Apart from the pictures, which must be omitted, restate the data exactly.
--- Material provided Enclosed Below ---
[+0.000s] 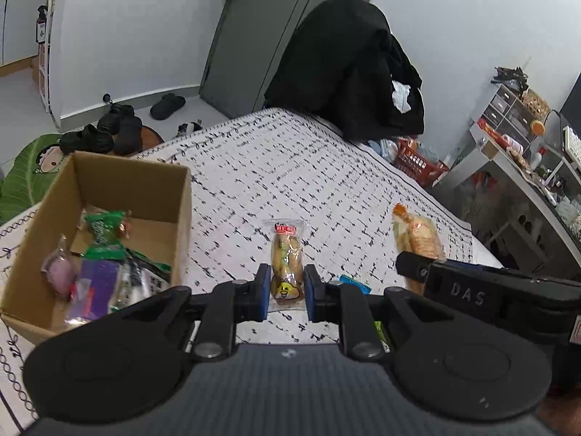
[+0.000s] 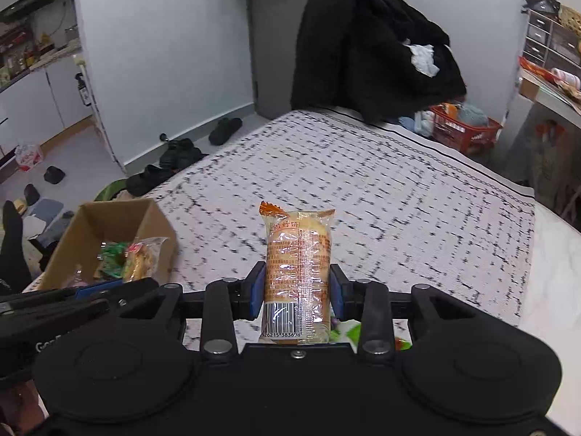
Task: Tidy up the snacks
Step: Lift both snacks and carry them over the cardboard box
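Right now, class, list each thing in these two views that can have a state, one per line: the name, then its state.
left gripper: shut on the yellow snack packet, held clear of the bed.
right gripper: shut on the orange bread packet, sealed, barcode end nearest the camera.
cardboard box: open-topped, upright on the bed, partly filled with wrapped snacks.
patterned bedspread: spread flat.

A home bedroom: patterned bed, slippers, draped clothes.
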The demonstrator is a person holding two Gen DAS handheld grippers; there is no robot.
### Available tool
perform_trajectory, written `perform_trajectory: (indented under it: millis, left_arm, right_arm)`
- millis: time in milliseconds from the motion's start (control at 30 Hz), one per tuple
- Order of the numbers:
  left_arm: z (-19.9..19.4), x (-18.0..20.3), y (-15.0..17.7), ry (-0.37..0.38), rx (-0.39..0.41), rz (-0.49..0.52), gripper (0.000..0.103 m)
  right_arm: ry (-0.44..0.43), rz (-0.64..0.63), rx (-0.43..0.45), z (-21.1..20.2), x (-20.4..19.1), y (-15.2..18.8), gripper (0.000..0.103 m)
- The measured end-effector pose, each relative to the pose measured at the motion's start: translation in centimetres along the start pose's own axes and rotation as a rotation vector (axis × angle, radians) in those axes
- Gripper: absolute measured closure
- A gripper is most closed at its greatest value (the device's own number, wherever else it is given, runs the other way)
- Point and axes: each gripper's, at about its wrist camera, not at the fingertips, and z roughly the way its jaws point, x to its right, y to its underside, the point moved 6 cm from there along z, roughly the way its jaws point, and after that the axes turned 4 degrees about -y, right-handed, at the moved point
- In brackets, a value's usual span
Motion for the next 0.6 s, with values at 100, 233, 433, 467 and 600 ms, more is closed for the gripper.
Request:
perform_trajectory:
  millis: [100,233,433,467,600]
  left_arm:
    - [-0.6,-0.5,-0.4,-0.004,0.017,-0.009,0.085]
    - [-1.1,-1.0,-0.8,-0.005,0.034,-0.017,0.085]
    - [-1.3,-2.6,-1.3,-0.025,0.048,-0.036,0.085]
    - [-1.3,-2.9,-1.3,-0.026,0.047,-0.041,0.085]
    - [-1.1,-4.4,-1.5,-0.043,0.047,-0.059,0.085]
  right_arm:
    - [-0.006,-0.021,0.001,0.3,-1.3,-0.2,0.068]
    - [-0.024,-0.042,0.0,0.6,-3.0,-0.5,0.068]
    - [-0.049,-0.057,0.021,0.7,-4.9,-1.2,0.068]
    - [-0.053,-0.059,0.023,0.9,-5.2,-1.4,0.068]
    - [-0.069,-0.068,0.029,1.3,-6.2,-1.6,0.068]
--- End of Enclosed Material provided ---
* **Answer to the problem**:
[+0.000s] 
[+0.000s] 
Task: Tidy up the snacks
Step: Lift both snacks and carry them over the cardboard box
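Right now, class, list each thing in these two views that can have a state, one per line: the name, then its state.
left gripper: shut on the yellow snack packet, held clear of the bed.
right gripper: shut on the orange bread packet, sealed, barcode end nearest the camera.
cardboard box: open-topped, upright on the bed, partly filled with wrapped snacks.
patterned bedspread: spread flat.

A home bedroom: patterned bed, slippers, draped clothes.
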The demonstrator is a person holding two Gen DAS handheld grippers; there is no robot.
### Available tool
perform_trajectory, written `perform_trajectory: (indented under it: millis, left_arm, right_arm)`
- millis: time in milliseconds from the motion's start (control at 30 Hz), one per tuple
- Order of the numbers:
  left_arm: z (-19.9..19.4), x (-18.0..20.3), y (-15.0..17.7), ry (-0.37..0.38), rx (-0.39..0.41), rz (-0.49..0.52), gripper (0.000..0.103 m)
  right_arm: ry (-0.44..0.43), rz (-0.64..0.63), rx (-0.43..0.45), z (-21.1..20.2), x (-20.4..19.1), y (-15.2..18.8), gripper (0.000..0.103 m)
- The measured end-effector pose, each relative to the pose measured at the motion's start: translation in centimetres along the start pose's own axes and rotation as a rotation vector (axis × angle, radians) in those axes
- Gripper: absolute measured closure
- A gripper is most closed at its greatest value (the device's own number, wherever else it is given, runs the other way)
- Point and axes: each gripper's, at about its wrist camera, not at the fingertips, and z roughly the way its jaws point, x to its right, y to its underside, the point moved 6 cm from there along z, roughly the way its jaws point, and after that the axes turned 4 degrees about -y, right-handed, at the moved point
- In brackets, a value's usual span
Motion for the next 0.6 s, with values at 100, 233, 433, 467 and 600 ms, more is closed for the gripper.
Request:
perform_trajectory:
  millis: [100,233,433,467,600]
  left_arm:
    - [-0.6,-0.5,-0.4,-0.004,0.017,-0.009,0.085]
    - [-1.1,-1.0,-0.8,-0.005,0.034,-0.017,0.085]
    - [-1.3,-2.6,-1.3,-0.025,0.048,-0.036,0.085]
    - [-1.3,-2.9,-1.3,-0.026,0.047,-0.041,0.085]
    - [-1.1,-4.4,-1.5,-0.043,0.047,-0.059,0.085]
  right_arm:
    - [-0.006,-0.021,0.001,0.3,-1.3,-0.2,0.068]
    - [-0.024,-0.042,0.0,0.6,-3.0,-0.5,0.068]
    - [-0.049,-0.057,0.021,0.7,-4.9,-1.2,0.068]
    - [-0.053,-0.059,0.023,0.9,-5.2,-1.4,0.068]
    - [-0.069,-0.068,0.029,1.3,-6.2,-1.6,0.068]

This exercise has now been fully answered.